What an incredible night. The weather was picture perfect and the view from the historic winery atop the Bullay slopes was breathtaking. Built on an ancient Roman settlement, the village of Bullay is part of the Mosel wine region known for its quality wines and steep slopes where grapes are grown and harvested. An evening with duo Inga Rumpf and Halmut Krumminga called Just Friends was hosted by Ulrich Stein in his spacious stone mansion. The night was to become a vivid exploration of blues, rock and folk by two legendary performers - icons of classic German ‘70s rock. Inga Rumpf began her career as a member of late-sixties folk group The City Preachers before forming heavy blues band, Frumpy. After successful tours with Humble Pie, Spooky Tooth and Yes, the group disbanded only to partially reform three years later as Atlantis. Helmut Krumminga is a jazz/rock guitarist that spent 15 years playing lead with premiere German rock band, BAP.

Together the pair has fine-tuned a two-hour set to include the blues roots of rock and roll mixed with a half dozen original Rumpf compositions and seasoned with a few classics uniquely arranged to fit an intimate setting. As the audience settled into their seats Krumminga picked up his acoustic guitar and positioned himself on a bar stool while Rumpf slid in behind the piano. After a brief, but humorous introduction the two melted into the 1966 Ray Charles hit “I Don’t Need No Doctor”. They opted for the original rhythm and blues arrangement rather than the aggressive Humble Pie FM staple. The power of Rumpf’s voice was superb as they transitioned in Taj Mahal’s “Cakewalk into Town” followed by the appropriate Motown hit, “It Takes Two”. “Love Is Gold” which first appeared on Frumpy’s News album and “No Cross–No Crown” from Inga’s Easy on My Soul (2005) CD displayed the singer’s enchanting songwriting style. All the while Krumminga’s accompaniment moved gracefully from picking and strumming to harmony and leads.

The jazz inspired “Down And Out” (Jimmy Cox) and Robert Johnson’s “Stop Breakin’ Down Blues” was a thrilling step back in time. The musicians not only complemented the originals, but did so with respect for timbre and tone.
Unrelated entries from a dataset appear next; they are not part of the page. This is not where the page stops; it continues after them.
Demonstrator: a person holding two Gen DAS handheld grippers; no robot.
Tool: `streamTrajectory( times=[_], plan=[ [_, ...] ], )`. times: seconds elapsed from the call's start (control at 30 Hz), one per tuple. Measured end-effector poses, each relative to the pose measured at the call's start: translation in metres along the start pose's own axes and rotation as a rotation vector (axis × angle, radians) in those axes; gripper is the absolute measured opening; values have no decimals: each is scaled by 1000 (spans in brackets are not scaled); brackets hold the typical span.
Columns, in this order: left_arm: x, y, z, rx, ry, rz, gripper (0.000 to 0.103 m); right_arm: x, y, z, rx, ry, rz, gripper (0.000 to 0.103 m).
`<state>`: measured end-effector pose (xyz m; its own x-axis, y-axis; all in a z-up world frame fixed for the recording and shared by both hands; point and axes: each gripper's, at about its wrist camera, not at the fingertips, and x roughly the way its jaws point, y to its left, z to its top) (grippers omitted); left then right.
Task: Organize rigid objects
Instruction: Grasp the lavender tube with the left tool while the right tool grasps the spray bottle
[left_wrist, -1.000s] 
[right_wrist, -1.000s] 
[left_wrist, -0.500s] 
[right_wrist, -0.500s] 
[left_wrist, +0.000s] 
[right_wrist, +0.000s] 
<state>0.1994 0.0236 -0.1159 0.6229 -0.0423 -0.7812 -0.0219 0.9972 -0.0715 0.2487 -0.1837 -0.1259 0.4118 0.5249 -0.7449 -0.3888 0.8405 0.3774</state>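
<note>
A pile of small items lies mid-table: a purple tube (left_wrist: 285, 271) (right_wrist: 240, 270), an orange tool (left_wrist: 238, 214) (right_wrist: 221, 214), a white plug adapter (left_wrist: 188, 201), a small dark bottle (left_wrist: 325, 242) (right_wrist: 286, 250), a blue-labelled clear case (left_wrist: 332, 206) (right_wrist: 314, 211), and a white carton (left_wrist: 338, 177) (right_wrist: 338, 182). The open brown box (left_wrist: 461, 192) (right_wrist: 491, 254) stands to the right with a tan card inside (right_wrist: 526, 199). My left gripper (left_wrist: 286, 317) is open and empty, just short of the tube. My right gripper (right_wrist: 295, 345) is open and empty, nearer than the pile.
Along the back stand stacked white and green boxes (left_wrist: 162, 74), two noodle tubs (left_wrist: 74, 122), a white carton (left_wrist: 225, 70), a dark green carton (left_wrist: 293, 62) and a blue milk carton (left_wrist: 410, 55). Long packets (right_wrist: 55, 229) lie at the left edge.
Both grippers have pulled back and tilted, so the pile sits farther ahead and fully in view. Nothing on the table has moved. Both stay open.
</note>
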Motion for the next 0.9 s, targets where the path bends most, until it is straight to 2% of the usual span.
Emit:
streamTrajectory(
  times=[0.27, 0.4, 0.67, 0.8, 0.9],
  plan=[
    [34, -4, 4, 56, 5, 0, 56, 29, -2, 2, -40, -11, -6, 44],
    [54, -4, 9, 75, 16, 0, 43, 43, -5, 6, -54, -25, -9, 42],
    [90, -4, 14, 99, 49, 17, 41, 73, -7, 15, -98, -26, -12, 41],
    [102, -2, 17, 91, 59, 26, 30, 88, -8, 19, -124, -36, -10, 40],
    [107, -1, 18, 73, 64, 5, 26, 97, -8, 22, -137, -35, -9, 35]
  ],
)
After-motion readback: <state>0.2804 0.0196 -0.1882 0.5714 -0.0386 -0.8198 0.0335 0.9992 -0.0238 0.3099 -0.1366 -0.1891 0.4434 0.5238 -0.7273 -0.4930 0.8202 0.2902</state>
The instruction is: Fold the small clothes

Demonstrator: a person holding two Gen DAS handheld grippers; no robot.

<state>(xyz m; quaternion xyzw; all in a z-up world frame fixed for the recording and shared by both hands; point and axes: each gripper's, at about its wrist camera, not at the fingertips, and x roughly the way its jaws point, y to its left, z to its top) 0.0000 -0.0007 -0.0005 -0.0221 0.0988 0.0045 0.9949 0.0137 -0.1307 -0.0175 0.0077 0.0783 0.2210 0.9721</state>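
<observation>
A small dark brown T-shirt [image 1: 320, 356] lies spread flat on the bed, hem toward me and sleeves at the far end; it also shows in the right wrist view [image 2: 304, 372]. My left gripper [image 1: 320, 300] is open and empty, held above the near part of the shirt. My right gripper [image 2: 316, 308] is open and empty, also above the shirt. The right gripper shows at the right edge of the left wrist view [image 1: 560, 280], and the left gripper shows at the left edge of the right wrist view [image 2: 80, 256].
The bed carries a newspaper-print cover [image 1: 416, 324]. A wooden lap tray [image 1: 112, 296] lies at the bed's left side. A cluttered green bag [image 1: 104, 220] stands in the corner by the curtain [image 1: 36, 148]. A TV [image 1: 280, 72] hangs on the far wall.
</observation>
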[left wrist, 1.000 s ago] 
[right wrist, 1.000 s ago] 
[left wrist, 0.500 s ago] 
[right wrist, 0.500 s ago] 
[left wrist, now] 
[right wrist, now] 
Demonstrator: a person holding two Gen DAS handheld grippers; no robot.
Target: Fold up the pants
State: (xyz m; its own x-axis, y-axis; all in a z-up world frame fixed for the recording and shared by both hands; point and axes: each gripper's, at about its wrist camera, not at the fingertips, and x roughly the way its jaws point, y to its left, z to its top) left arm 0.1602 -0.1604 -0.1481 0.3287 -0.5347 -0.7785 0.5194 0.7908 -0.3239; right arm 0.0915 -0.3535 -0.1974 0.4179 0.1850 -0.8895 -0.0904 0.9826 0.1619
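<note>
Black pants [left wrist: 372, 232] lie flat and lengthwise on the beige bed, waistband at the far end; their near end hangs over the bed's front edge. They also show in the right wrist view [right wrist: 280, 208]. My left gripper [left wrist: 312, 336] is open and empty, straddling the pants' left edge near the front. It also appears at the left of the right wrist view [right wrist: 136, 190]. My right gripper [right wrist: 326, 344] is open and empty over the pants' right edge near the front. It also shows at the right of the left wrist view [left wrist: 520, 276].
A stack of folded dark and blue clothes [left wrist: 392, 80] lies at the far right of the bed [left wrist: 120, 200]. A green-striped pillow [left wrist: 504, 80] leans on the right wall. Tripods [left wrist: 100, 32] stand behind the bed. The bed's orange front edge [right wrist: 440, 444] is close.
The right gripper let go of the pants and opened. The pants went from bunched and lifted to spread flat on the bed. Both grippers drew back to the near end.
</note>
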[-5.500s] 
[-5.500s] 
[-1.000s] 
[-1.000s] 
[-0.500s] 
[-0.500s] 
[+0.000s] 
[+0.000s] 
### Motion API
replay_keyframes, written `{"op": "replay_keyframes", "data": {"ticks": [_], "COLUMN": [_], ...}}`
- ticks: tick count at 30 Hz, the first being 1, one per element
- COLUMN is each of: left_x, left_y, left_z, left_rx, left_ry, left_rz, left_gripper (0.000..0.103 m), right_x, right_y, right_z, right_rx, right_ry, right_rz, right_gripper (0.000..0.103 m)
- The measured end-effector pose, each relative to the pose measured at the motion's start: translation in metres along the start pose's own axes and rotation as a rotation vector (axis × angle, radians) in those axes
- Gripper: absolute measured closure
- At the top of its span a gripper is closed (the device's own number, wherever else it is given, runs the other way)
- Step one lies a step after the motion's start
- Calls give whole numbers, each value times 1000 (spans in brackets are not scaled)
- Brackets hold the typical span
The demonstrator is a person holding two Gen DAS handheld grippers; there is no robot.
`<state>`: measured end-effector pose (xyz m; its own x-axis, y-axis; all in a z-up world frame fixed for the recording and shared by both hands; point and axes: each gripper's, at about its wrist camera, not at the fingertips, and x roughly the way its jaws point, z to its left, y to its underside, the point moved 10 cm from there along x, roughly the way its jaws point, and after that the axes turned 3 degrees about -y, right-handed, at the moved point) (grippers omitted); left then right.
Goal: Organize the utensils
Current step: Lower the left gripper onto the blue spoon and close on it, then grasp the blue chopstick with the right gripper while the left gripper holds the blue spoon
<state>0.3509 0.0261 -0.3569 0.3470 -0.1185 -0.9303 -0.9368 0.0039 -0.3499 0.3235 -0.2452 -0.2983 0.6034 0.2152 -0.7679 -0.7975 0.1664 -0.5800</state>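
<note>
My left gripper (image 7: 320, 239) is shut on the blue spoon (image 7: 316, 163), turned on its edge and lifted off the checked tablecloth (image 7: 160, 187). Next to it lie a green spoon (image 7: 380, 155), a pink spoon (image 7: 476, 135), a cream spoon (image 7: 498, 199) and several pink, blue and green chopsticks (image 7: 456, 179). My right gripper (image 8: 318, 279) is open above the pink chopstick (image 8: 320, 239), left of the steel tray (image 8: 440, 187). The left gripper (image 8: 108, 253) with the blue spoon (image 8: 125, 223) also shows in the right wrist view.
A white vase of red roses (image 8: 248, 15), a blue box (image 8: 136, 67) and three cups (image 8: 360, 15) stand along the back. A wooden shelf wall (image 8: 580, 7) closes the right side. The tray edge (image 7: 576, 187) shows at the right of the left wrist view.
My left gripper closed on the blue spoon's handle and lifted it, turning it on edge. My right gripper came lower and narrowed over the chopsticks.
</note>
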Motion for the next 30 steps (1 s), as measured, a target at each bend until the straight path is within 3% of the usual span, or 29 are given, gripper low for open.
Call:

Three recent Rumpf compositions closed out the first set of the evening including “Lazy”, “In the 25th Hour” and “Come and Go”. All three have been on her set list, in relatively the same order, for at least a decade. Pulling from Rumpf’s love of soulful jazz, “Lazy” was a sultry mood setter. Stripped to its basic elements and focused on the vocals, the song became emotionally intoxicating. Landing somewhere between bluegrass, country and folk “In the 25th Hour” moved the tempo up a notch, where the beat easily shifted into the blues scorcher “Come and Go”. The song first made its debut on Rumpf’s Easy on My Soul release and has remained a fan favorite ever since. In traditional measure, its raw verse and hook chorus was woven into the tapestry of the vocals that made it divine.

After a short 20-minute intermission, the duo returned to the stage. A whisper through the crowd hinted that the second set would be more riveting than the first, if that was even possible. Krumminga’s guitar picked through a brief acoustic treatment of Linkin Park’s “The Messenger” then moved into his solo reworking of Bad Company’s “Seagull”. It was immediately apparent the second half would be slightly more contemporary than the first. “Love Hurts” known to most as a hit single by Nazareth, grew into a passionate, unforgettable duet between the two performers leaving a wave of goosebumps in its wake. Rumpf continued to cast her spell with a cover of “The Worrier” (Joe Cocker), “Friends” (Atlantis) and John Hyatt’s “Have A Little Faith”. Yet, it was her rendition of Nina Simone’s “Mr. Backlash Blues” and Louis Armstrong’s “What a Wonderful World” that brought the house down.

An exuberant encore brought both back for a lively version of Rumpf’s solo hit “My Life Is a Boogie” with it’s dirty raucous blues riff and foot-stompin’ rhythmic beat. A pleasant surprise was the inclusion of Gary Moore’s “Still Got the Blues (For You)”. Krumminga did a brilliant job capturing the original mood of the song’s mournful guitar cry while Rumpf breathed new life into the Irish-penned lyrics. Together they produced a fitting tribute and graceful eulogy. One could almost predict the closing number as the intro to Ben E. King’s “Stand by Me” filled the room. Rumpf’s voice was full and timeless. Her way of interpreting a song, embracing it, and making it her own has been her career’s fulfillment. Krumminga was the perfect partner showcasing his guitar finesse, tremendous blues chops and leathery baritone. When the candles faded, the audience felt graced by their presence.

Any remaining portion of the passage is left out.